*Work instructions*. Exclude the pictures, then repeat the remaining data exactly.

*Given information*.
┄┄┄┄┄┄

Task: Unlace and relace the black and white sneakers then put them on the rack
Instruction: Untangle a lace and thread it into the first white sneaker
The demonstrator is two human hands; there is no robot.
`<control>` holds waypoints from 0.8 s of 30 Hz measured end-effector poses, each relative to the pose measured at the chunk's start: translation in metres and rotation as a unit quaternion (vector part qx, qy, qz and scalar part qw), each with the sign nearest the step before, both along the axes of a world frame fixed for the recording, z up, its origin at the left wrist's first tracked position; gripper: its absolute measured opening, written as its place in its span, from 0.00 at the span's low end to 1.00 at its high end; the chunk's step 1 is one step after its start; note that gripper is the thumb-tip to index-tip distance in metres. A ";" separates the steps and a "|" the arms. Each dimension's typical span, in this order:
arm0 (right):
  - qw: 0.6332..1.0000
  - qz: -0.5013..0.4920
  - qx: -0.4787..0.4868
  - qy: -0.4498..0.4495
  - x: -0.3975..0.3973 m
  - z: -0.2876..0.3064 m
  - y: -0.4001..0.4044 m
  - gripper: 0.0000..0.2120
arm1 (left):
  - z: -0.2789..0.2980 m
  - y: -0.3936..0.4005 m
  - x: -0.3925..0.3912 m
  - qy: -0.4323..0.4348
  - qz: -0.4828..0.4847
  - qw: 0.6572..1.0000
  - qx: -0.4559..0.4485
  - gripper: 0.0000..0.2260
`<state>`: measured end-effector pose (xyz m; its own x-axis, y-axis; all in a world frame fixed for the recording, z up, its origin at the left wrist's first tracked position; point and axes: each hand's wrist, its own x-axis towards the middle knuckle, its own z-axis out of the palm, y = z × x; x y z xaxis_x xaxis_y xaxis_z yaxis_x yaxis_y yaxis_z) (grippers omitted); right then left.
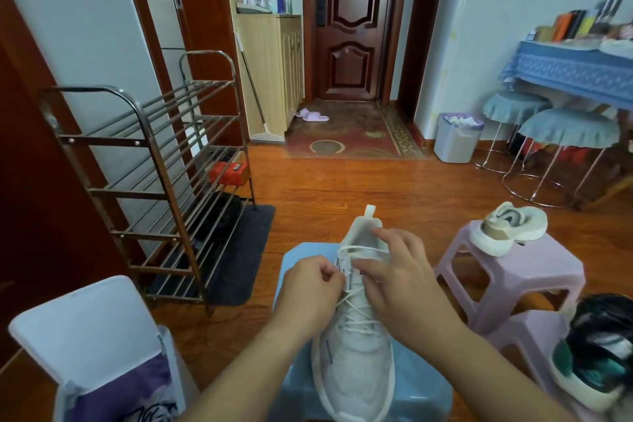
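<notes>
White sneaker (pixel 356 336) on blue stool (pixel 421 387), toe toward me. My left hand (pixel 310 288) pinches the lace (pixel 346 301); right hand (pixel 394 271) fingers half-curled at eyelets, grip unclear. Lace soft, limp; hold near tip.

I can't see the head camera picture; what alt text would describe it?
Two hands lace a white sneaker on a blue stool: the left hand pinches the lace, the right hand holds the upper eyelets. A metal shoe rack stands left.
</notes>
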<state>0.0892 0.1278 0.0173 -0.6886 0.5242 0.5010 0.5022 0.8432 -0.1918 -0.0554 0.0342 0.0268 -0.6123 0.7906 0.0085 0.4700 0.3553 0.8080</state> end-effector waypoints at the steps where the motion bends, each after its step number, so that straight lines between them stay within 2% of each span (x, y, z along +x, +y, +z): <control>1: 1.000 -0.011 0.007 -0.010 -0.003 -0.002 0.000 0.12 | 0.001 0.001 0.001 0.003 0.005 1.000 -0.003 0.09; 7: 1.000 -0.025 0.005 -0.008 -0.011 -0.008 0.005 0.11 | 0.003 0.001 0.003 0.030 0.039 0.999 -0.021 0.09; 10: 1.000 -0.027 -0.015 0.005 -0.015 -0.011 0.006 0.12 | 0.003 0.002 0.000 0.015 0.031 0.999 -0.030 0.09; 17: 0.990 -0.022 -0.132 0.036 -0.022 -0.006 0.007 0.10 | 0.007 0.008 -0.004 -0.003 0.027 0.999 -0.041 0.10; 22: 0.980 -0.026 -0.180 0.082 -0.032 -0.008 0.003 0.10 | 0.011 0.009 -0.002 0.097 0.024 0.991 -0.094 0.08; 24: 0.977 -0.035 -0.197 0.074 -0.033 -0.009 0.001 0.09 | 0.012 0.010 -0.002 0.106 0.018 0.989 -0.102 0.08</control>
<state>0.0567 0.1288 0.0083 -0.5798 0.7392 0.3425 0.4974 0.6542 -0.5698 -0.0572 0.0437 0.0390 -0.6416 0.7668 -0.0180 0.6053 0.5206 0.6022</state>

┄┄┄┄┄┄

*Solution*.
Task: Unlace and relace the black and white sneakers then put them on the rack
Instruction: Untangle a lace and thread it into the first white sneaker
The demonstrator is two human hands; there is no robot.
`<control>` holds waypoints from 0.8 s of 30 Hz measured end-effector poses, each relative to the pose measured at the chunk's start: translation in metres and rotation as a unit quaternion (vector part qx, qy, qz and scalar part qw), each with the sign nearest the step before, both along the axes of a world frame fixed for the recording, z up, its origin at the left wrist's first tracked position; gripper: its absolute measured opening, written as its place in its span, from 0.00 at the span's low end to 1.00 at its high end; the chunk's step 1 is one step after its start; note that gripper is the thumb-tip to index-tip distance in metres. A ";" separates the steps and a "|" the arms. Each dimension's typical span, in this order:
arm0 (right):
  - qw: 0.6332..1.0000
  - qz: -0.5013..0.4920
  - qx: -0.4787..0.4868
  - qy: -0.4498..0.4495
  - x: -0.3975..0.3973 m
  - z: -0.2876..0.3064 m
  - y: -0.4001..0.4044 m
  - gripper: 0.0000..0.2120
arm1 (left):
  - z: -0.2789..0.2980 m
  - y: -0.3936..0.4005 m
  - x: -0.3925..0.3912 m
  - qy: -0.4323..0.4348
  - qz: -0.4828..0.4847
  - qw: 0.6572..1.0000
  - qx: -0.4559..0.4485
  - gripper: 0.0000..0.2260
`<state>`: measured end-effector pose (xyz m; its own x-axis, y-axis; all in a world frame fixed for the recording, z up, its origin at the left wrist's first tracked position; point and axes: each hand's wrist, its own x-axis towards the middle knuckle, its own z-axis out of the palm, y = z × x; x y z xaxis_x xaxis_y xaxis_z yaxis_x yaxis_y yaxis_z) (grippers omitted); right then left.
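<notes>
White sneaker (pixel 356 336) on blue stool (pixel 421 387), toe toward me. My left hand (pixel 310 288) pinches the lace (pixel 346 301); right hand (pixel 394 271) fingers half-curled at eyelets, grip unclear. Lace soft, limp; hold near tip.

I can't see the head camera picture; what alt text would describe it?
Two hands lace a white sneaker on a blue stool: the left hand pinches the lace, the right hand holds the upper eyelets. A metal shoe rack stands left.
</notes>
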<state>0.0892 0.1278 0.0173 -0.6886 0.5242 0.5010 0.5022 0.8432 -0.1918 -0.0554 0.0342 0.0268 -0.6123 0.7906 0.0085 0.4700 0.3553 0.8080</state> end-effector waypoints at the steps where the motion bends, each after its step number, so that straight lines between them stay within 2% of each span (x, y, z along +x, +y, +z): <control>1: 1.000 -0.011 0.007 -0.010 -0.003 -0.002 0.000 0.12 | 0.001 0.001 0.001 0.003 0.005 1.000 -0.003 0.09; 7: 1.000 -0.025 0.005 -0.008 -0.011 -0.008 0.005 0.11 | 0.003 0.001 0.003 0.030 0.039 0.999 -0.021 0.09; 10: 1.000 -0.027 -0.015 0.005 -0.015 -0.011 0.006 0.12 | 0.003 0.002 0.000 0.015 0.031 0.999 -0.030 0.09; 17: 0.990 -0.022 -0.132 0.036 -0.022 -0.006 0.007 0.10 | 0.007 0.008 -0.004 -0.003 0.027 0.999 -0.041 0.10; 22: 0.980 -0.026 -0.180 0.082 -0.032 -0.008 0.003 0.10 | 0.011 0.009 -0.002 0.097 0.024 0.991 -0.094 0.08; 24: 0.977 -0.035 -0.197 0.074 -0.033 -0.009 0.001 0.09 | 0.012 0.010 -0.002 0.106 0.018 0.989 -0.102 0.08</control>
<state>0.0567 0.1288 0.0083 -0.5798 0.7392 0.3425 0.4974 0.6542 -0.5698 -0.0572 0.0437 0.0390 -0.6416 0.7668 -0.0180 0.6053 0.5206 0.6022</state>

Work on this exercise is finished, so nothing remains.